* _EXERCISE DETAILS_
Which of the lines below mention the word "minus"? Pull each one out.
=== RECORDS ===
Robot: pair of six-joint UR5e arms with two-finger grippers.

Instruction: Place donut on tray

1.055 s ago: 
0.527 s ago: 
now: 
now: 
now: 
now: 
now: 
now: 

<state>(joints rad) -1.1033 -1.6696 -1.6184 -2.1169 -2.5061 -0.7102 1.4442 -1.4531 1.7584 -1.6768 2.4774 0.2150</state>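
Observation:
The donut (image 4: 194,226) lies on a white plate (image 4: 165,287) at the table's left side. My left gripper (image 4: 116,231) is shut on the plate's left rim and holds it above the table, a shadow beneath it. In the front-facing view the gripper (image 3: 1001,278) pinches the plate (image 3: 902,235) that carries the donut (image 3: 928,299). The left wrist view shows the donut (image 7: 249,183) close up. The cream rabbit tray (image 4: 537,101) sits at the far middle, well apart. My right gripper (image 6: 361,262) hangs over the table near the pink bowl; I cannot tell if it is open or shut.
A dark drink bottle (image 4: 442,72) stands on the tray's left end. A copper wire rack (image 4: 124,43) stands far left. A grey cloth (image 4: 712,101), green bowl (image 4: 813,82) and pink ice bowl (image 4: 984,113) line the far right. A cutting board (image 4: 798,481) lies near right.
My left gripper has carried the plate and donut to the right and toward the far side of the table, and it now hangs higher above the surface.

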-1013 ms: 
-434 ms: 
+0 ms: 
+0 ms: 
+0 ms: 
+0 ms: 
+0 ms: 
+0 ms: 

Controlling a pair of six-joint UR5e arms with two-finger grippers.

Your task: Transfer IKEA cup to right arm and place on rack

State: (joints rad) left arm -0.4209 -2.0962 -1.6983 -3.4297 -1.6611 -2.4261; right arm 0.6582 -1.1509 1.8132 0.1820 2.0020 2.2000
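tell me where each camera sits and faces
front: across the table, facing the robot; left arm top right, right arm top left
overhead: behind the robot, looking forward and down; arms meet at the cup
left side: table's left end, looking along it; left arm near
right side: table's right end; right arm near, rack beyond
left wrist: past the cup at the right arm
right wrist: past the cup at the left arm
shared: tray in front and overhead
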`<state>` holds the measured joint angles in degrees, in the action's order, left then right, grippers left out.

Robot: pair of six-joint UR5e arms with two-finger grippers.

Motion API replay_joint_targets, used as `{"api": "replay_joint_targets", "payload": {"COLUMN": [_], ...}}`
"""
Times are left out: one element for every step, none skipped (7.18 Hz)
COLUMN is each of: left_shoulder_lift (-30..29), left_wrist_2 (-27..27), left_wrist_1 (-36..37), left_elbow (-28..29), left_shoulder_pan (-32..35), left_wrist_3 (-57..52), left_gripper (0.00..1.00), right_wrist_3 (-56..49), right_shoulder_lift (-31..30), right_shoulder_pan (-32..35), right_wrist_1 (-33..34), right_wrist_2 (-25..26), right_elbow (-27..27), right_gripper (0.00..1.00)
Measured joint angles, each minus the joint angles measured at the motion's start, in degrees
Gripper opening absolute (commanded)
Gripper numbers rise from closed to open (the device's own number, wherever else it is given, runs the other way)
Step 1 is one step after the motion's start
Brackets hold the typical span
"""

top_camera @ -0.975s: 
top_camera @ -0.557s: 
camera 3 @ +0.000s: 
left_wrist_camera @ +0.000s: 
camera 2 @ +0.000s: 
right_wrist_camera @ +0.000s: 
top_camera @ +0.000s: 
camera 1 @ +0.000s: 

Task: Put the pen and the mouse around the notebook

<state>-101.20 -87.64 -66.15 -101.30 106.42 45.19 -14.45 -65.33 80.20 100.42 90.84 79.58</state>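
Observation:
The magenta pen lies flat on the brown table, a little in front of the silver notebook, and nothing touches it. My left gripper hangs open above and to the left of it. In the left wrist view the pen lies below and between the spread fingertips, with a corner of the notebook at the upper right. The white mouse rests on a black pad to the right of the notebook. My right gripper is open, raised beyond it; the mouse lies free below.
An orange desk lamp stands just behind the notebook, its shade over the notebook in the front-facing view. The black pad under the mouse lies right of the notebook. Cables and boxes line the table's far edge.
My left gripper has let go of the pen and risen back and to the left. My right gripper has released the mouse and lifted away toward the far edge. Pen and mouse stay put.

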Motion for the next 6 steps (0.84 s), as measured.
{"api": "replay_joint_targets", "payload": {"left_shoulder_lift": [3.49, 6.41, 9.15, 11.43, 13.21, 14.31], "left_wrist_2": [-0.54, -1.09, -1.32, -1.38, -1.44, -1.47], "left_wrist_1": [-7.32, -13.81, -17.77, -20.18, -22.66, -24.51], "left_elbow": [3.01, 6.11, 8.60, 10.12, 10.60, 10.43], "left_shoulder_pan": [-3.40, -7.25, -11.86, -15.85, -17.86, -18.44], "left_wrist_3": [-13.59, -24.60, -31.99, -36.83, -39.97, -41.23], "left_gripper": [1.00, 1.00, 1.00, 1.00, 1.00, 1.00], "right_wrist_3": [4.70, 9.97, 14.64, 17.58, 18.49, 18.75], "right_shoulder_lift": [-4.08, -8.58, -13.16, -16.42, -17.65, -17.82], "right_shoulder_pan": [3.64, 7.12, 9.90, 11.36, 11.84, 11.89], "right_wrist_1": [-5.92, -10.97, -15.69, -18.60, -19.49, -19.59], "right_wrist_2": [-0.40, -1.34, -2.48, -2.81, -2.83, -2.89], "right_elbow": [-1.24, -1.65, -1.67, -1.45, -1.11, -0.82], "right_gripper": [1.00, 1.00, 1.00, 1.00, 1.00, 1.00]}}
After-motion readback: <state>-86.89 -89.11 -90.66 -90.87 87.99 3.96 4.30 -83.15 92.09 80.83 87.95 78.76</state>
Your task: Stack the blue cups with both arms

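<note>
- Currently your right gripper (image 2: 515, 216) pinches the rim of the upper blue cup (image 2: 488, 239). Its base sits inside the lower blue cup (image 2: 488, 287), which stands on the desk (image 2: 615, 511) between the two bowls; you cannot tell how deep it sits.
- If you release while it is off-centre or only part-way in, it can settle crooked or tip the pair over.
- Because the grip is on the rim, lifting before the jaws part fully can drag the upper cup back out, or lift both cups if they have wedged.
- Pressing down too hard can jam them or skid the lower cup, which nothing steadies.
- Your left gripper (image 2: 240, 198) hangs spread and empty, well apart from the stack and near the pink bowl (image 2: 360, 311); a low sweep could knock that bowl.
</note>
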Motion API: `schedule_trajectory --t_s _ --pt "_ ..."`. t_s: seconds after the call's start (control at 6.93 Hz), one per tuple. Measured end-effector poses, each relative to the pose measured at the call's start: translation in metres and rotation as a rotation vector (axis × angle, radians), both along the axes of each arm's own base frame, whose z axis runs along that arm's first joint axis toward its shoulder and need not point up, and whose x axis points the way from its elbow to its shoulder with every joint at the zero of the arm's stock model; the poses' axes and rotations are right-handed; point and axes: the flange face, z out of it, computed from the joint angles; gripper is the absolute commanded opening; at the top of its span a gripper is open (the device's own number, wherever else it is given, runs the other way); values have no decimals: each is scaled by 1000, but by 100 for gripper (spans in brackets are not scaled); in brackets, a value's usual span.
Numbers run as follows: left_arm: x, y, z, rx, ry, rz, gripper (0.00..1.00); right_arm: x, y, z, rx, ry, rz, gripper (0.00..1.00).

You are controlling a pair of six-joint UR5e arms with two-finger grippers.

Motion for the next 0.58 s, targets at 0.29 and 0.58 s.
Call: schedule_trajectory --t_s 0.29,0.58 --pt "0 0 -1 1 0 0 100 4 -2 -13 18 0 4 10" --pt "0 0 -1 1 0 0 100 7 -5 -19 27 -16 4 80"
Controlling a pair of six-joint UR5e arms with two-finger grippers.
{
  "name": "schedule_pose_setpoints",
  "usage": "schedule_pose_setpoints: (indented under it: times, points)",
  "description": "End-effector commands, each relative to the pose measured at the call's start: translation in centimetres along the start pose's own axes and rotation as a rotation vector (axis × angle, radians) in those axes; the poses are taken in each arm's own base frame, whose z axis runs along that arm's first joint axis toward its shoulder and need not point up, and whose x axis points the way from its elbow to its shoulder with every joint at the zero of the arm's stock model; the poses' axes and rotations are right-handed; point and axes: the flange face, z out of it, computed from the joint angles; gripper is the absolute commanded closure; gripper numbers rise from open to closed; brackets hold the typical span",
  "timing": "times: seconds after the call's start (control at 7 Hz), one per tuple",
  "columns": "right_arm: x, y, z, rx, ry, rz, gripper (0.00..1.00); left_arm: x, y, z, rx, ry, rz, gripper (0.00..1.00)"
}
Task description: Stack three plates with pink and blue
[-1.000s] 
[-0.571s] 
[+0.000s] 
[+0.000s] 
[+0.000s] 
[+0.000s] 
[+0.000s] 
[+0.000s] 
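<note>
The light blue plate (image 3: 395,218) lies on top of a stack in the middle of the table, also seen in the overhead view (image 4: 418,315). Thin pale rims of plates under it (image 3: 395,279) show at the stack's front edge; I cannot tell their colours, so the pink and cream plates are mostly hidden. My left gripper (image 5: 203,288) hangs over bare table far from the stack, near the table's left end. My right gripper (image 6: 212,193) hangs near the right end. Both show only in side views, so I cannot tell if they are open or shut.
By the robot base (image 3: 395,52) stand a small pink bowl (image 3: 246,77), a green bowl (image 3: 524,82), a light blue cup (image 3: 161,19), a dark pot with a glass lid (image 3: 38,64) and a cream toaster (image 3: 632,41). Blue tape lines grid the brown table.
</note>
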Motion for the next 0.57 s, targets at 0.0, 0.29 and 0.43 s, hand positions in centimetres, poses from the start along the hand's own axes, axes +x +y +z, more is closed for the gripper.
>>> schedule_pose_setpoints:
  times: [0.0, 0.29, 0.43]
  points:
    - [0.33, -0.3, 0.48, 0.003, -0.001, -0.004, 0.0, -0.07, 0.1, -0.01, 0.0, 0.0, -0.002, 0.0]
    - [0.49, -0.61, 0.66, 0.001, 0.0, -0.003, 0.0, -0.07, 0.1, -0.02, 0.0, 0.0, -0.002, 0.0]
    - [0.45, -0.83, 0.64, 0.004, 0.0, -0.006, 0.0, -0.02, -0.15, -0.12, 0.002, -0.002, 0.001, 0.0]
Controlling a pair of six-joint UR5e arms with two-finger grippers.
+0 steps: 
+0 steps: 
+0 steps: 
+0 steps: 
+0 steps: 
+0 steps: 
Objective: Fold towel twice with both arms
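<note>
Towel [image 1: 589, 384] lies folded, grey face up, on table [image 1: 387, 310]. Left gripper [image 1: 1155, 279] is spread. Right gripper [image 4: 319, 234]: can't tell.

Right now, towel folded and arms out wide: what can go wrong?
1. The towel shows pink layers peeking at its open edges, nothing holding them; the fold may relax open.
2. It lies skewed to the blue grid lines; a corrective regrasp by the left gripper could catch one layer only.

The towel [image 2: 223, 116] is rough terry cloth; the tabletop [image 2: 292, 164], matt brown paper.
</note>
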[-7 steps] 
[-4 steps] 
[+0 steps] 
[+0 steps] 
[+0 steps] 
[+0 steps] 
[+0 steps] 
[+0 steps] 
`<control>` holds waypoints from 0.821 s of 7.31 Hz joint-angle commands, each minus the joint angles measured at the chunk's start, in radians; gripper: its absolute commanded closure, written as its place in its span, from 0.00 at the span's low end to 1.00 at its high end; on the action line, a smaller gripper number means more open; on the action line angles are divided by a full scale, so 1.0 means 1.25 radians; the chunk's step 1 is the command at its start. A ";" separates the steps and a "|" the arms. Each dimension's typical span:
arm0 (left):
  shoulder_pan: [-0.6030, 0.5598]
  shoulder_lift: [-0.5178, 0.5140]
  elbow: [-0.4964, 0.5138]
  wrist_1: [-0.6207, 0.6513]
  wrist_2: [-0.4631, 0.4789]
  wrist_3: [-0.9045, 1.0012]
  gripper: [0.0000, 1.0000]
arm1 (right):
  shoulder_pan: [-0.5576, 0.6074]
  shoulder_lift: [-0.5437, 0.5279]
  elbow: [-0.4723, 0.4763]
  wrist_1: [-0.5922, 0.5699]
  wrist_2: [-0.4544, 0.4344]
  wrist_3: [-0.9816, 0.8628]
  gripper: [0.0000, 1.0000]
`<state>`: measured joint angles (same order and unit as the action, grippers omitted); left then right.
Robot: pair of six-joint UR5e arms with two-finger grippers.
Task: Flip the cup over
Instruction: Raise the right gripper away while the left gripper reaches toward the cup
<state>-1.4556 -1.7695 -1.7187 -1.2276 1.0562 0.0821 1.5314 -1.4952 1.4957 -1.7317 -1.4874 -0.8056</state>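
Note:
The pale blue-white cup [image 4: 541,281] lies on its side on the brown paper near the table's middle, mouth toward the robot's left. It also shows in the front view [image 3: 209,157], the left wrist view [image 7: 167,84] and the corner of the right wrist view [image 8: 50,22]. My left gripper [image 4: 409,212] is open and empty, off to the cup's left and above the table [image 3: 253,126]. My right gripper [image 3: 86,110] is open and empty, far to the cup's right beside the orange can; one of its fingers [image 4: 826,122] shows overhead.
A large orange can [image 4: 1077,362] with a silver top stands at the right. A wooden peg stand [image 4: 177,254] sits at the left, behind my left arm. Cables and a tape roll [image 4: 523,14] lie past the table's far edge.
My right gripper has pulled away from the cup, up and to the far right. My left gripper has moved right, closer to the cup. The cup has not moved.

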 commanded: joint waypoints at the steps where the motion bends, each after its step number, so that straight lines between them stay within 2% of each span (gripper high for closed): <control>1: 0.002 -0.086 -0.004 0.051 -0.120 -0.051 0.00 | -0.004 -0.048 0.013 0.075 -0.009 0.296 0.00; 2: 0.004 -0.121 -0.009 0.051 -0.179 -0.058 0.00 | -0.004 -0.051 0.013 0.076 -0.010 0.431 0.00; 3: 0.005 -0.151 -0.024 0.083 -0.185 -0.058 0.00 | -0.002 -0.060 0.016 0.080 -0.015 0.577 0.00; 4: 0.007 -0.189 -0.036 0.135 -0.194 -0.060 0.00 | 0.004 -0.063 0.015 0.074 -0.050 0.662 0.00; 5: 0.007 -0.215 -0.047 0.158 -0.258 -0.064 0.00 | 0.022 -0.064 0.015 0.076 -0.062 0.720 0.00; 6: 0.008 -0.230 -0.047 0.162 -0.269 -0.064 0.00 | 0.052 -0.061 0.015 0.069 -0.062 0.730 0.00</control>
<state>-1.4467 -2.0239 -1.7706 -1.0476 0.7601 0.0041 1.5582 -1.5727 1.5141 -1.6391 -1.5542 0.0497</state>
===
* _RESULT OF THIS EXERCISE_
Measured joint angles, each minus the joint angles measured at the motion's start, in degrees
`<control>` holds waypoints from 0.821 s of 7.31 Hz joint-angle commands, each minus the joint angles measured at the chunk's start, in radians; gripper: its absolute commanded closure, written as its place in its span, from 0.00 at the span's low end to 1.00 at its high end; on the action line, a smaller gripper number means more open; on the action line angles are divided by a full scale, so 1.0 means 1.25 radians; the chunk's step 1 is the command at its start. A ";" separates the steps and a "|" the arms. Each dimension's typical span:

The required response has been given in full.